Uno scetticismo – quello di Reinero – che dalla norma sul cellulare si estende anche rispetto alla «nuova» Maturità. «Ho letto che per l’orale si parla di colloquio multidisciplinare, ma è già così da qualche anno – commenta -. In ogni caso, spero che dal Ministero arrivino presto delle informazioni definitive perché i docenti devono avere il tempo per preparare i ragazzi nel modo più giusto».
Sulla stessa lunghezza d’onda, per quanto riguarda il divieto del telefono, anche il pensiero della direttrice dell’Enaip. «Io sono per l’integrazione, che sicuramente passa anche dal controllo, ma non per l’eliminazione tout court dello strumento – commenta Del Vecchio -. Non voglio demonizzare lo smartphone, anche perché secondo me la scuola dovrebbe trovare il giusto equilibrio. Così, invece, rischiamo di avere un accanimento dei ragazzi oltre l’orario scolastico. Detto questo, ci adegueremo alle norme e ritireremo il dispositivo sia per l’orario di lezione che nell’intervallo. Andremo in deroga solo per le attività didattiche previste nel nostro programma».

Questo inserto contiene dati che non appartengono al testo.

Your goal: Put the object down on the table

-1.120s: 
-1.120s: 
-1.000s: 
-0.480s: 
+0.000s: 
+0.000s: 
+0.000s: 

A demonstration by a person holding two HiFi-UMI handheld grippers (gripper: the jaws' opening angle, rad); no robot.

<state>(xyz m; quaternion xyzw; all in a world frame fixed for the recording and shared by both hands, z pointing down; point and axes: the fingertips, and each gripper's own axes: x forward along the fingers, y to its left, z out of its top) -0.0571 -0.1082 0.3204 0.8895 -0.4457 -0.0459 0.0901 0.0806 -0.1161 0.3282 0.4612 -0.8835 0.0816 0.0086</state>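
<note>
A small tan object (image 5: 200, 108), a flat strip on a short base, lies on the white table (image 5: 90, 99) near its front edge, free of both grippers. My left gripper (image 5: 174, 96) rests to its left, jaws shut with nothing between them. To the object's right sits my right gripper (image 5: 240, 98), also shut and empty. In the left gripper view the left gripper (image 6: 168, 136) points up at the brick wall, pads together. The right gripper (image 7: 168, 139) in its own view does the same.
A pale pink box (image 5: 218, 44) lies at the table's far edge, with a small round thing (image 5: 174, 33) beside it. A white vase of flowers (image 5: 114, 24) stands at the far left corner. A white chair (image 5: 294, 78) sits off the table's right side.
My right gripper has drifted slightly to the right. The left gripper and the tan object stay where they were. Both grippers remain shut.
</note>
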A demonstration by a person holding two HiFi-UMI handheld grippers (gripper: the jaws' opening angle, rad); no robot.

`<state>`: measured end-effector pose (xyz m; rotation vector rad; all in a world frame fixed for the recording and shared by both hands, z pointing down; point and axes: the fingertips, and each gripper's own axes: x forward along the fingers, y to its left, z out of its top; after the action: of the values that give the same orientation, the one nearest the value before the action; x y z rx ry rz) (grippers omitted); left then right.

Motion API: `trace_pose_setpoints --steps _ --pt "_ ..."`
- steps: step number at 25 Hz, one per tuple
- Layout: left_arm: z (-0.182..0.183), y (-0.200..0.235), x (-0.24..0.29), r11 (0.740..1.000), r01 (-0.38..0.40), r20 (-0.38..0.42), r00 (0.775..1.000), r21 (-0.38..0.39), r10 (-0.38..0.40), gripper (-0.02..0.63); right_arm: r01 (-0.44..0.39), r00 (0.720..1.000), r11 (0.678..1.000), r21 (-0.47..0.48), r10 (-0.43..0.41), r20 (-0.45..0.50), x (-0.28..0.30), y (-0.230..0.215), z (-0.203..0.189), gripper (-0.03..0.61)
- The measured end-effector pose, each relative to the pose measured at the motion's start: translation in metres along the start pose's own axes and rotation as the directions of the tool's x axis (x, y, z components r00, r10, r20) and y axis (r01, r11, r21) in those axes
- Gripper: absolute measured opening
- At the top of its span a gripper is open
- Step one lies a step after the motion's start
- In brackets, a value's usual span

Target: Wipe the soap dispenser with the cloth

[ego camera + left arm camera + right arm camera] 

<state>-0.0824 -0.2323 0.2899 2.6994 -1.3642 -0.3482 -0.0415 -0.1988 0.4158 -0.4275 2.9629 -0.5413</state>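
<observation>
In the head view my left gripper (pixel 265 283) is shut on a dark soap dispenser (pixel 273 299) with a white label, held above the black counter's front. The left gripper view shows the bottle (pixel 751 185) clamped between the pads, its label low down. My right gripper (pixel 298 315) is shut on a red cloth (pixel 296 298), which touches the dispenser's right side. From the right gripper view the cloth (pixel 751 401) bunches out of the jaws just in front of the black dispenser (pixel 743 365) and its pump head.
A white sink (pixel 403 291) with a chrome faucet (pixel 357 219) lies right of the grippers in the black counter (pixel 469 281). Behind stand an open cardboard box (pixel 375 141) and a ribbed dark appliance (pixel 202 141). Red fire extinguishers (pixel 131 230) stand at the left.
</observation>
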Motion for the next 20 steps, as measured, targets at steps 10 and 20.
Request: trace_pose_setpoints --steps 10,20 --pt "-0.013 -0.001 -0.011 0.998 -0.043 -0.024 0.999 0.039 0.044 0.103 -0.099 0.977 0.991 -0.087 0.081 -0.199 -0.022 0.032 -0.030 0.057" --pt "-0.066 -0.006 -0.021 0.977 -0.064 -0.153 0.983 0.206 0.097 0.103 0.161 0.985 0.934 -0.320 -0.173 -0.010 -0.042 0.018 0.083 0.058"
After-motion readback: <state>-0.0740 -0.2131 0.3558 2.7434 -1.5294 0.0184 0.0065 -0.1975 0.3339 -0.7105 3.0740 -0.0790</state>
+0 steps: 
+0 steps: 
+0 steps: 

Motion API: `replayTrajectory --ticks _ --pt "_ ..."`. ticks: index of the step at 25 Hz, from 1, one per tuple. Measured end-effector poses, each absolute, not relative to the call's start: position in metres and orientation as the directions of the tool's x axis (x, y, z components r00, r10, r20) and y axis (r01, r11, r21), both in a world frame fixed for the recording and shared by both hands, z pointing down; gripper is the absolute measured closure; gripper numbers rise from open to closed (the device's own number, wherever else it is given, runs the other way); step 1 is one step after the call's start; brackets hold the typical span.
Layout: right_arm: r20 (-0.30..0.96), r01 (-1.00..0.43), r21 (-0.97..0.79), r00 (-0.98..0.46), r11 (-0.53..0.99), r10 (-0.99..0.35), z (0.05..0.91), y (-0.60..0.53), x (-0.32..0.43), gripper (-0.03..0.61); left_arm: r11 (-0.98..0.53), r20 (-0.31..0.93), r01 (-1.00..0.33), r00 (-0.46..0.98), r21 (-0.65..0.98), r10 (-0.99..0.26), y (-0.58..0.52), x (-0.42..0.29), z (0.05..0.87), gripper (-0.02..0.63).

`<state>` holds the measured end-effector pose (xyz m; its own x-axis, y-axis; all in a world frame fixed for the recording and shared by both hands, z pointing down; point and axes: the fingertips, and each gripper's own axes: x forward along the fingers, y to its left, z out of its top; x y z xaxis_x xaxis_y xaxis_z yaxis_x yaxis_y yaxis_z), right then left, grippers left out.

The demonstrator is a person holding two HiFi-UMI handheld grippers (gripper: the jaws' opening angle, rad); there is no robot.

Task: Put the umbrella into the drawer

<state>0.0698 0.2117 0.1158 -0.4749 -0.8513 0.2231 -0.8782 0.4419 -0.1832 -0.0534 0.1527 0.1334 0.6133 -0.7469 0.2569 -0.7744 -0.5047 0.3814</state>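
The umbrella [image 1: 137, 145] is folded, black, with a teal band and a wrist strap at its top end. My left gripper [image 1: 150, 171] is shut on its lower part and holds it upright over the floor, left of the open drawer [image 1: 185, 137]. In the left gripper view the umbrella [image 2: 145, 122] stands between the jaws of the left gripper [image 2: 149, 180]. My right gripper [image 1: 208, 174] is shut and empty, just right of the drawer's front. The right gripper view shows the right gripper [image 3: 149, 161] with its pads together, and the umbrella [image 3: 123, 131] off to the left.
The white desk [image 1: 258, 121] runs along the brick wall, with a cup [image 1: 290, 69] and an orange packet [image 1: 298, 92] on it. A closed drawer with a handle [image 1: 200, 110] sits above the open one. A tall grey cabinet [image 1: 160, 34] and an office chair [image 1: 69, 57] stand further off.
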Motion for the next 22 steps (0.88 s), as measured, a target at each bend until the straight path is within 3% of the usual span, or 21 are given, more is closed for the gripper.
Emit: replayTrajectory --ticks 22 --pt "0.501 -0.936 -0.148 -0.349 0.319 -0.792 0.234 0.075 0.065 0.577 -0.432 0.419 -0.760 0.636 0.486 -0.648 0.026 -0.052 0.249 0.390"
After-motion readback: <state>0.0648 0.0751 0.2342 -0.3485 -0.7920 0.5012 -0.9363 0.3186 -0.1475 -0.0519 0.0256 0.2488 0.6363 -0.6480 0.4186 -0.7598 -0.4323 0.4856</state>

Una funzione educativa della scuola che Del Vecchio rivendica anche rispetto al voto di condotta. «Noi preferiamo lavorare sulla prevenzione, prima di arrivare alla sospensione – spiega -. In caso di comportamento scorretto, interveniamo magari facendo fare allo studente lavori a scuola o in collaborazione con le associazioni. In questo modo, difficilmente ci capita di arrivare ad un voto di condotta non sufficiente».